Exercise:
Retype the listing that follows, leaving nothing out.

Dataset section:
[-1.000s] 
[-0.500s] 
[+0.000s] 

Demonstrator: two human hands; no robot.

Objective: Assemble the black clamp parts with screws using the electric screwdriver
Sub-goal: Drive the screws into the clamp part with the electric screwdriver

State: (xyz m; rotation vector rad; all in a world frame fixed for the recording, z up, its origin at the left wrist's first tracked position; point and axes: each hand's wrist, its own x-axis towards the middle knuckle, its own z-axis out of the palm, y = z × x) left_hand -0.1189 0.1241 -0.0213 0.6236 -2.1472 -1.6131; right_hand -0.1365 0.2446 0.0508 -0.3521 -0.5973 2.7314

The answer:
[-1.000s] 
[-0.500s] 
[+0.000s] 

Demonstrator: two human hands; no robot.

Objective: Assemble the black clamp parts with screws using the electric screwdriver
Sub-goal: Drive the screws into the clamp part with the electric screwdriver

State: (xyz m; rotation vector rad; all in a world frame fixed for the recording, z up, its origin at the left wrist's first tracked position; point and axes: each hand's wrist, its own x-axis towards the middle knuckle, its own z-axis out of the palm, y = z × x) left_hand -0.1189 0.1241 -0.0213 0.6236 -2.1472 -1.6131; right_hand -0.1365 0.2446 0.0508 -0.3521 -0.5973 2.7314

That is the complete output for this exercise.